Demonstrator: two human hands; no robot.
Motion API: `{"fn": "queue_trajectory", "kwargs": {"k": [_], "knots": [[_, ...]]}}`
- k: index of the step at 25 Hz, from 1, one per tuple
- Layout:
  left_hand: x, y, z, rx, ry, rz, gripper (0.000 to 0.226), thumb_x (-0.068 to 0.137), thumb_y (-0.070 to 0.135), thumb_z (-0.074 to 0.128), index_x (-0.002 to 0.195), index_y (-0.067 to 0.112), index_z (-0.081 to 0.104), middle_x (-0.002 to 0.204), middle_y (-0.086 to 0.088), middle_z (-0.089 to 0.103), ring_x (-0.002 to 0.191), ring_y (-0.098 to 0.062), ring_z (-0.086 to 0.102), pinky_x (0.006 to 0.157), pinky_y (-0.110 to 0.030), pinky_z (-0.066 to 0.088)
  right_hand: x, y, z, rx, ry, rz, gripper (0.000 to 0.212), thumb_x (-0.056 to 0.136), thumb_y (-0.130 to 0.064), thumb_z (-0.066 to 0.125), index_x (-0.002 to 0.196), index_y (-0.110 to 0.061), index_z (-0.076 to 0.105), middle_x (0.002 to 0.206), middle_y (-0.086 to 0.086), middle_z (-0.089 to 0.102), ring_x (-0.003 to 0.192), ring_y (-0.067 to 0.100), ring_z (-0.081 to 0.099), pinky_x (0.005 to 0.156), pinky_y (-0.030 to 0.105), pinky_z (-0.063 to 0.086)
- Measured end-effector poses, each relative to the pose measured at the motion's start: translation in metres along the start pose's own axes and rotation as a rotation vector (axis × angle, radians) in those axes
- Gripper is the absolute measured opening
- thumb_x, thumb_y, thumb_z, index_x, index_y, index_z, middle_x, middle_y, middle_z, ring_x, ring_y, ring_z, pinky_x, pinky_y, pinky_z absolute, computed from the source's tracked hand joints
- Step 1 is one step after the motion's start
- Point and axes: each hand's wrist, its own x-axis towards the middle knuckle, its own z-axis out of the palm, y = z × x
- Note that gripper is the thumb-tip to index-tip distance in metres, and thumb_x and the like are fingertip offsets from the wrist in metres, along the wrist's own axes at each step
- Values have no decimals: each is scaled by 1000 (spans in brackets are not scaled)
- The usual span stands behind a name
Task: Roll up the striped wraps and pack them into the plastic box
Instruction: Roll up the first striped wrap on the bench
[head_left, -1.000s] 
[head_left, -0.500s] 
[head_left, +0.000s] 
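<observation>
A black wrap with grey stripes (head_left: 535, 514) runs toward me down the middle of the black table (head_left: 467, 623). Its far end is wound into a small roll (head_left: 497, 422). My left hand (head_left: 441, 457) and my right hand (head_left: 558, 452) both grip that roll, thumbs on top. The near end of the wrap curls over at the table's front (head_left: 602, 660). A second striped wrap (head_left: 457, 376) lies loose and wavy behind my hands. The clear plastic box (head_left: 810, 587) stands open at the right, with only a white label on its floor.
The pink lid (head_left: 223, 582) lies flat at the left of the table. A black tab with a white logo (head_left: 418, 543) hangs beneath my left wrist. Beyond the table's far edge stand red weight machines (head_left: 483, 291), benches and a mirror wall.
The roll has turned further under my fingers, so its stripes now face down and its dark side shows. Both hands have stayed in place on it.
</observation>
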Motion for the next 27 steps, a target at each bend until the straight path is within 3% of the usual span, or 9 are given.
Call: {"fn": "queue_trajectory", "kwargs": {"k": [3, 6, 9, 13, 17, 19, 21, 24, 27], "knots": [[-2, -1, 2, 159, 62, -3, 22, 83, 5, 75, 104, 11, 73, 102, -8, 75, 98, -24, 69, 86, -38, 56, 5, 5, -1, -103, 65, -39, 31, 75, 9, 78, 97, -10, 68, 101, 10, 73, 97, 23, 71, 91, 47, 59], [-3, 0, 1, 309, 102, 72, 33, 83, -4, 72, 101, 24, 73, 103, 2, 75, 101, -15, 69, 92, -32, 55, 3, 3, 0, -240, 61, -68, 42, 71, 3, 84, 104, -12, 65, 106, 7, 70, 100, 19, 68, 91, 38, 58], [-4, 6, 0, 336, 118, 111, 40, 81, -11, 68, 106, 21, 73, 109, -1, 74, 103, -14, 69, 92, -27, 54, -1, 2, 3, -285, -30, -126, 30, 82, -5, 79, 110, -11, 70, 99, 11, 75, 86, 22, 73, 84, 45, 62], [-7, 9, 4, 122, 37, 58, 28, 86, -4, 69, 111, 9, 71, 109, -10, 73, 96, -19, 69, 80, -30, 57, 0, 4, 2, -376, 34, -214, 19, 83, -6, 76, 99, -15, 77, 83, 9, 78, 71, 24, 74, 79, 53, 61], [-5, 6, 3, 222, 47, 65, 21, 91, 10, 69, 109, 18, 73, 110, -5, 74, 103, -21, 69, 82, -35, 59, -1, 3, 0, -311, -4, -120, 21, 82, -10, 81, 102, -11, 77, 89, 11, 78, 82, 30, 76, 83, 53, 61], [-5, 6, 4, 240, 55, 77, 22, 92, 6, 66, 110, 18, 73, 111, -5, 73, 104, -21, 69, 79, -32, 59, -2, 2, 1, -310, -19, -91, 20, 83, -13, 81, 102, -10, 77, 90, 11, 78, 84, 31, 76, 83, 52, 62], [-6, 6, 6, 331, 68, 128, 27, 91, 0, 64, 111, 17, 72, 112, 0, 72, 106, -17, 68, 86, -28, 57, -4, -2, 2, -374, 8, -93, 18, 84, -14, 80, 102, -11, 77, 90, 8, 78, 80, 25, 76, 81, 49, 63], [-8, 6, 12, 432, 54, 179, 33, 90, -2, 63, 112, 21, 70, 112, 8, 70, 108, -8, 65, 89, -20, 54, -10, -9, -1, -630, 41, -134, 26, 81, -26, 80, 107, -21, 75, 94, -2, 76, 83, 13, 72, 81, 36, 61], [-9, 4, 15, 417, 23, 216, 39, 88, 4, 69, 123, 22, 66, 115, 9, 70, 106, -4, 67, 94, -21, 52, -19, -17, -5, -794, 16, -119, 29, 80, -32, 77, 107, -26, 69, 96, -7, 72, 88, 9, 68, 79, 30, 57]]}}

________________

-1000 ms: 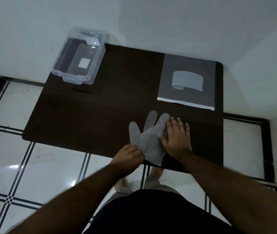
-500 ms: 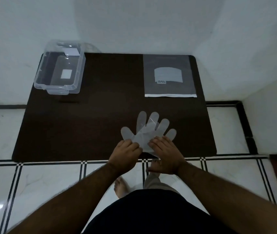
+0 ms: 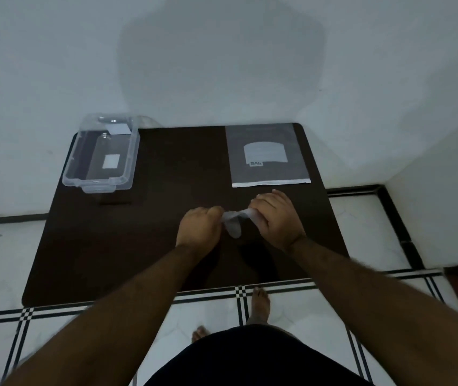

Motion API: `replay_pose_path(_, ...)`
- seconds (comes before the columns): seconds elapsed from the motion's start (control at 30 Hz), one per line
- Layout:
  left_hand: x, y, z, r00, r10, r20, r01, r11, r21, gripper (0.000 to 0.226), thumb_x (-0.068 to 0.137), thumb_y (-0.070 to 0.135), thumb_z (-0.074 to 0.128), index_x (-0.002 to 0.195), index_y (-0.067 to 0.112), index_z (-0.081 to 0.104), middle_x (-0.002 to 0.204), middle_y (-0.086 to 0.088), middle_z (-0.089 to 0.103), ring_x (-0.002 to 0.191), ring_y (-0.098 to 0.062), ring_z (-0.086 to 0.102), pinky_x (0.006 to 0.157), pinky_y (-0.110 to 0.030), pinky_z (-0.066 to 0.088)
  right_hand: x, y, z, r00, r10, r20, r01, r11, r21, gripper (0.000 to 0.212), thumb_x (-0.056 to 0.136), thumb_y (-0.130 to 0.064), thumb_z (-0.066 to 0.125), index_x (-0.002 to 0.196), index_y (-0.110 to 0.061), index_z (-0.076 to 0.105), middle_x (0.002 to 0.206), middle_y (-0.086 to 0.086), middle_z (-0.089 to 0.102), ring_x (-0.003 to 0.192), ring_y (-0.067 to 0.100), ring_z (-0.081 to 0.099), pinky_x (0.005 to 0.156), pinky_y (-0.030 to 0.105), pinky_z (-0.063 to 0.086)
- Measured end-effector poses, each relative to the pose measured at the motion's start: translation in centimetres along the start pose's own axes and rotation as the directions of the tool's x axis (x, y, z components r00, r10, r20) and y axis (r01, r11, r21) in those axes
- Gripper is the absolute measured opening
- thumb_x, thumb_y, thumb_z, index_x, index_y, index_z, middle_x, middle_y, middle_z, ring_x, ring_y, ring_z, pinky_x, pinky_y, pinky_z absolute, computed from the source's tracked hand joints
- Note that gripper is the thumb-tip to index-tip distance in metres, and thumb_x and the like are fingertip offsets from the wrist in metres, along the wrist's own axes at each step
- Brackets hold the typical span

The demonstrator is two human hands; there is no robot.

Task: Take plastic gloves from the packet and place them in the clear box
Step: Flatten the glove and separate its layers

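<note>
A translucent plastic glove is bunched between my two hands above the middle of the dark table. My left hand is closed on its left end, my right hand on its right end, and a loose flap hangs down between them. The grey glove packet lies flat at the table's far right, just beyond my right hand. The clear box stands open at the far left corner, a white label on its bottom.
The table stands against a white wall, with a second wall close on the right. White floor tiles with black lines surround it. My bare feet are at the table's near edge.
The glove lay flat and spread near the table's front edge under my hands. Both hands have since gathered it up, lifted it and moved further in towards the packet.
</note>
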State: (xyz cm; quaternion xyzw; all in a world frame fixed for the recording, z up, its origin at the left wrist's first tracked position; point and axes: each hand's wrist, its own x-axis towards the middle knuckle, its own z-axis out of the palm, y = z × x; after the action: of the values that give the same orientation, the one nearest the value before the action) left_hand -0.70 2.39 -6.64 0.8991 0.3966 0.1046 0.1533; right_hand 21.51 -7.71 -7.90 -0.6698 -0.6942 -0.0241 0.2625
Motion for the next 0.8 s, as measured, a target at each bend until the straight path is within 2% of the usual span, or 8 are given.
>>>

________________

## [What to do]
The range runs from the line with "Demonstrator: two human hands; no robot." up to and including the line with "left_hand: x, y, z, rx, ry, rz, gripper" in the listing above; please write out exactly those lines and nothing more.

## [Your solution]
Demonstrator: two human hands; no robot.
Motion API: `{"fn": "queue_trajectory", "kwargs": {"k": [_], "knots": [[_, ...]]}}`
- k: index of the step at 25 Hz, from 1, one per tuple
- Layout:
  left_hand: x, y, z, rx, ry, rz, gripper (0.000 to 0.226), thumb_x (-0.068 to 0.137), thumb_y (-0.070 to 0.135), thumb_z (-0.074 to 0.128), index_x (-0.002 to 0.195), index_y (-0.067 to 0.112), index_z (-0.081 to 0.104), middle_x (-0.002 to 0.204), middle_y (-0.086 to 0.088), middle_z (-0.089 to 0.103), ring_x (-0.002 to 0.191), ring_y (-0.098 to 0.062), ring_z (-0.086 to 0.102), pinky_x (0.006 to 0.157), pinky_y (-0.110 to 0.030), pinky_z (-0.066 to 0.088)

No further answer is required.